_Task requirements_
Wherever a line below holds the word "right", copy that line.
******************************
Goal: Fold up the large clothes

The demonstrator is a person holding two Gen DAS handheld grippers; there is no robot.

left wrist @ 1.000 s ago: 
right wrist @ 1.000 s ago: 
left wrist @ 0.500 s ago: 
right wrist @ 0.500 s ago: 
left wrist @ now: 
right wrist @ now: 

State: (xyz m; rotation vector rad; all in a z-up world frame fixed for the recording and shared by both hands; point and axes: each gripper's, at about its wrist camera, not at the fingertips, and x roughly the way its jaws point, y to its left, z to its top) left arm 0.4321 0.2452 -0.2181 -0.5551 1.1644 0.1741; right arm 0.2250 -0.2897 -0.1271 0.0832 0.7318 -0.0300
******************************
_Result for this task_
right wrist @ 1.000 s ago: 
right wrist @ 0.500 s ago: 
right wrist @ now: 
State: (xyz m; rotation vector rad; all in a z-up world frame fixed for the recording and shared by both hands; point and axes: each gripper's, at about its wrist camera, not at the fingertips, and x roughly the way its jaws point, y to its left, z to its top) left arm 0.4321 0.2452 -0.2181 -0.5551 1.1644 0.1741; right arm 0.2250 -0.2897 -0.1271 0.0832 0.7318 -0.0300

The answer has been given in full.